Improve Your Cornea Clarity, So Critical for Better Vision
The cornea is the transparent window in front of our eyes that transmits and refracts the incoming light to them. A broad spectrum of corneal diseases and conditions can affect visual function. Even a mild opacity or haze – as with scars or severe dry eye – or changes in the steepness of the cornea from a disease such as keratoconus can significantly compromise vision. Not surprisingly, many eyes with significant corneal disease suffer severe visual problems. In these situations, that worst case scenario is called cornea blindness. Corneal transplantation could be the only thing to save the eye!
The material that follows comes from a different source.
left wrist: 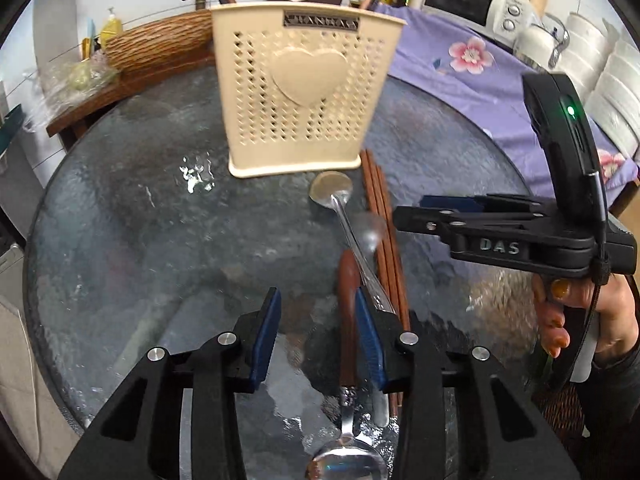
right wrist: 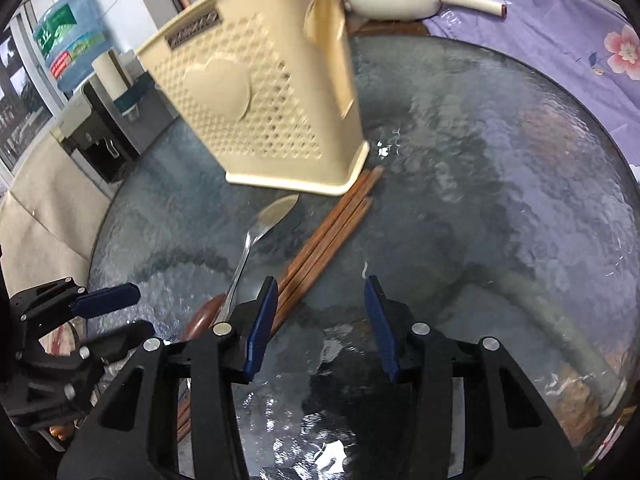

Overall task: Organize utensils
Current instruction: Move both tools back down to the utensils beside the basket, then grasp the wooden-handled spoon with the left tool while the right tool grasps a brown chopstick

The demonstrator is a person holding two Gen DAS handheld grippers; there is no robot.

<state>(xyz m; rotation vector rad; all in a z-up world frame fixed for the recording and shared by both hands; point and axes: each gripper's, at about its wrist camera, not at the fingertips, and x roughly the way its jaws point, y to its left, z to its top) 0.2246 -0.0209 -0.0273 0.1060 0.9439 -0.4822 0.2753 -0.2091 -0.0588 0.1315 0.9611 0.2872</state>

For several decades, cornea surgeons have been able to replace a diseased cornea with a new healthy cornea, in a procedure known as a full thickness corneal transplantation, or Penetrating Keratoplasty. Of course, surgical techniques and instruments have improved drastically over the past 20 years. Although full thickness corneal transplantation still is employed by cornea surgeons to address some corneal diseases, today it is possible to perform a partial thickness corneal transplantation. We can selectively replace the only layer of the cornea that needs to be replaced, and this is the basis of Endothelial Keratoplasty and Anterior Lamellar Keratoplasty. Here is a list of the conditions that might require a corneal transplantation:
· Corneal scar or opacity
· Corneal edema after multiple eye surgeries, like glaucoma or
· Corneal edema due to Fuch’s Endothelial Dystrophy
· Corneal haze due to stromal dystrophy
· Keratoconus and other corneal ectasias
· Corneal perforation and severe thinning
Deep Anterior Lamellar Keratoplasty
Deep Anterior Lamellar Keratoplasty, or DALK, is a selective corneal transplantation that replaces all anterior parts of the cornea up to the Descemet’s membrane. So Descemet’s and the endothelial cell layers of the host remain intact. This technique is ideal for keratoconus and anterior stromal scars. The main advantages of DALK over full thickness keratoplasty are:
· Chance of endothelial rejection is eliminated
· Stronger structural integrity
Descemet’s Membrane Endothelial Keratoplasty (DMEK) is a new advance in corneal transplantation. This surgical procedure removes the innermost layer of the cornea, called Descemet’s membrane, and the endothelial cells. These are replaced with an identical layer of a donor cornea. With a similar procedure, Descemet’s Stripping Endothelial Keratoplasty, or DSAEK, the graft thickness of the replacement varies between 50 to 150 microns and includes some corneal stroma, Descemet’s membrane and endothelial cells. By contrast, in the new DMEK procedure, the replacing graft would be the same anatomically and includes only Descemet’s membrane and overlying endothelial cells.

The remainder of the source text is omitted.